Reproduce verbatim the lines of the material below, starting at the line with "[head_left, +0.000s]" and ending at the line with "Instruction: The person", both inclusive; skip the rest.

*** Begin section ***

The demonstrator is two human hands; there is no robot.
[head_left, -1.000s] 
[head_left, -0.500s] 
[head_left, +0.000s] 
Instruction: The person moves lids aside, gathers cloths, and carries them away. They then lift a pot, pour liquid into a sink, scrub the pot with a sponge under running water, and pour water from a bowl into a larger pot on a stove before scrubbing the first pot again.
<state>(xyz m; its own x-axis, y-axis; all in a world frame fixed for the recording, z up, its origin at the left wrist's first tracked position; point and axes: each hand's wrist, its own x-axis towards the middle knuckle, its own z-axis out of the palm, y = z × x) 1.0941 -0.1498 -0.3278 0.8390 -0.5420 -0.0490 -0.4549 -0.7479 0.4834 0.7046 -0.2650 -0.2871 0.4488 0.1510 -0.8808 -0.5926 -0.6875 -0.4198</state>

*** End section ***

## [Output of the exercise]
[head_left, +0.000s] 
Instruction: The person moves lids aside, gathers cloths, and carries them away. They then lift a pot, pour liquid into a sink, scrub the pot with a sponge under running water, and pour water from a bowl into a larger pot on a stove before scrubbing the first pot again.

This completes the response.